_Exercise_
Each line below has to be set down again exactly.

_Information shown_
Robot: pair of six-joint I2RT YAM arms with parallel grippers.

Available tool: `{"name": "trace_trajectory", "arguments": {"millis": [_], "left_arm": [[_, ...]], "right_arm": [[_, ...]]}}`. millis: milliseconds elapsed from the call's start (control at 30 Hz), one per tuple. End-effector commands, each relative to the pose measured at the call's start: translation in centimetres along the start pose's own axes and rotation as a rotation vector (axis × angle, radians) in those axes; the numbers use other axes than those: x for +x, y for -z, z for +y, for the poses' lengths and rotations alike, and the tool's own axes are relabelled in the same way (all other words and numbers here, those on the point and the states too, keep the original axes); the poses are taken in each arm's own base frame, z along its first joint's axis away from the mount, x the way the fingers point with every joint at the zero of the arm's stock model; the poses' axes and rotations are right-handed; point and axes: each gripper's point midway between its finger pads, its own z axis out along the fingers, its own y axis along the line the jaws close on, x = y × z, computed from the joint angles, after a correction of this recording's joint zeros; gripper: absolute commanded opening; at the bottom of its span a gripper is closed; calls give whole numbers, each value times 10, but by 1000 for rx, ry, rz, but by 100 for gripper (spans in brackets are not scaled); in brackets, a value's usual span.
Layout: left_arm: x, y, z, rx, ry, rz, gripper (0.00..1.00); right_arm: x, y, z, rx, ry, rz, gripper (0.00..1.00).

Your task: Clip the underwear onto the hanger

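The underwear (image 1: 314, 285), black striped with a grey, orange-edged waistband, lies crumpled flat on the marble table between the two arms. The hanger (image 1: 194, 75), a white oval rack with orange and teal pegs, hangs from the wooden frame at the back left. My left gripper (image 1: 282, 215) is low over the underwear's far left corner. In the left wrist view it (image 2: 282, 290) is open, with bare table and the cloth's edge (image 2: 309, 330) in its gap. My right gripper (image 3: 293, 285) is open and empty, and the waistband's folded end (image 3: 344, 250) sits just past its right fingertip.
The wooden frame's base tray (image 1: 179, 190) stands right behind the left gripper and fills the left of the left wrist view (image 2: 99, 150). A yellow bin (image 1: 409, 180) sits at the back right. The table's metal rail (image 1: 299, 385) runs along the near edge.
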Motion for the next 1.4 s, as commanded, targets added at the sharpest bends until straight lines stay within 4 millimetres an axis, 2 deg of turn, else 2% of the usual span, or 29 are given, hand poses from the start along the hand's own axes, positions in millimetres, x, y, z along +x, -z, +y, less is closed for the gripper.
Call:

_Response_
Robot: pair of six-joint I2RT YAM arms with parallel grippers.

Available tool: `{"name": "trace_trajectory", "arguments": {"millis": [_], "left_arm": [[_, ...]], "right_arm": [[_, ...]]}}`. millis: milliseconds elapsed from the call's start (control at 30 Hz), one per tuple. End-effector commands, each relative to the pose measured at the call's start: translation in centimetres along the start pose's own axes and rotation as a rotation vector (axis × angle, radians) in those axes; the numbers use other axes than those: x for +x, y for -z, z for +y, for the poses' lengths and rotations alike, and the tool's own axes are relabelled in the same way (all other words and numbers here, those on the point and the states too, keep the original axes); the poses are taken in each arm's own base frame, z along its first joint's axis away from the mount, x the way the fingers point with every joint at the zero of the arm's stock model; the poses' axes and rotations are right-handed; point and axes: each gripper's point midway between its finger pads, its own z axis out along the fingers, its own y axis along the line the jaws close on, x = y × z, computed from the joint angles, after a correction of this recording's joint zeros; gripper: absolute commanded opening; at the bottom of its span a gripper is closed; calls give whole numbers, each value times 10, but by 1000 for rx, ry, rz, but by 100 for gripper (spans in brackets are not scaled); in brackets, a value's usual span.
Layout: left_arm: x, y, z, rx, ry, rz, gripper (0.00..1.00); right_arm: x, y, z, rx, ry, rz, gripper (0.00..1.00).

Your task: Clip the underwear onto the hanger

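The underwear (image 1: 314, 285), black striped with a grey, orange-edged waistband, lies crumpled flat on the marble table between the two arms. The hanger (image 1: 194, 75), a white oval rack with orange and teal pegs, hangs from the wooden frame at the back left. My left gripper (image 1: 282, 215) is low over the underwear's far left corner. In the left wrist view it (image 2: 282, 290) is open, with bare table and the cloth's edge (image 2: 309, 330) in its gap. My right gripper (image 3: 293, 285) is open and empty, and the waistband's folded end (image 3: 344, 250) sits just past its right fingertip.
The wooden frame's base tray (image 1: 179, 190) stands right behind the left gripper and fills the left of the left wrist view (image 2: 99, 150). A yellow bin (image 1: 409, 180) sits at the back right. The table's metal rail (image 1: 299, 385) runs along the near edge.
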Motion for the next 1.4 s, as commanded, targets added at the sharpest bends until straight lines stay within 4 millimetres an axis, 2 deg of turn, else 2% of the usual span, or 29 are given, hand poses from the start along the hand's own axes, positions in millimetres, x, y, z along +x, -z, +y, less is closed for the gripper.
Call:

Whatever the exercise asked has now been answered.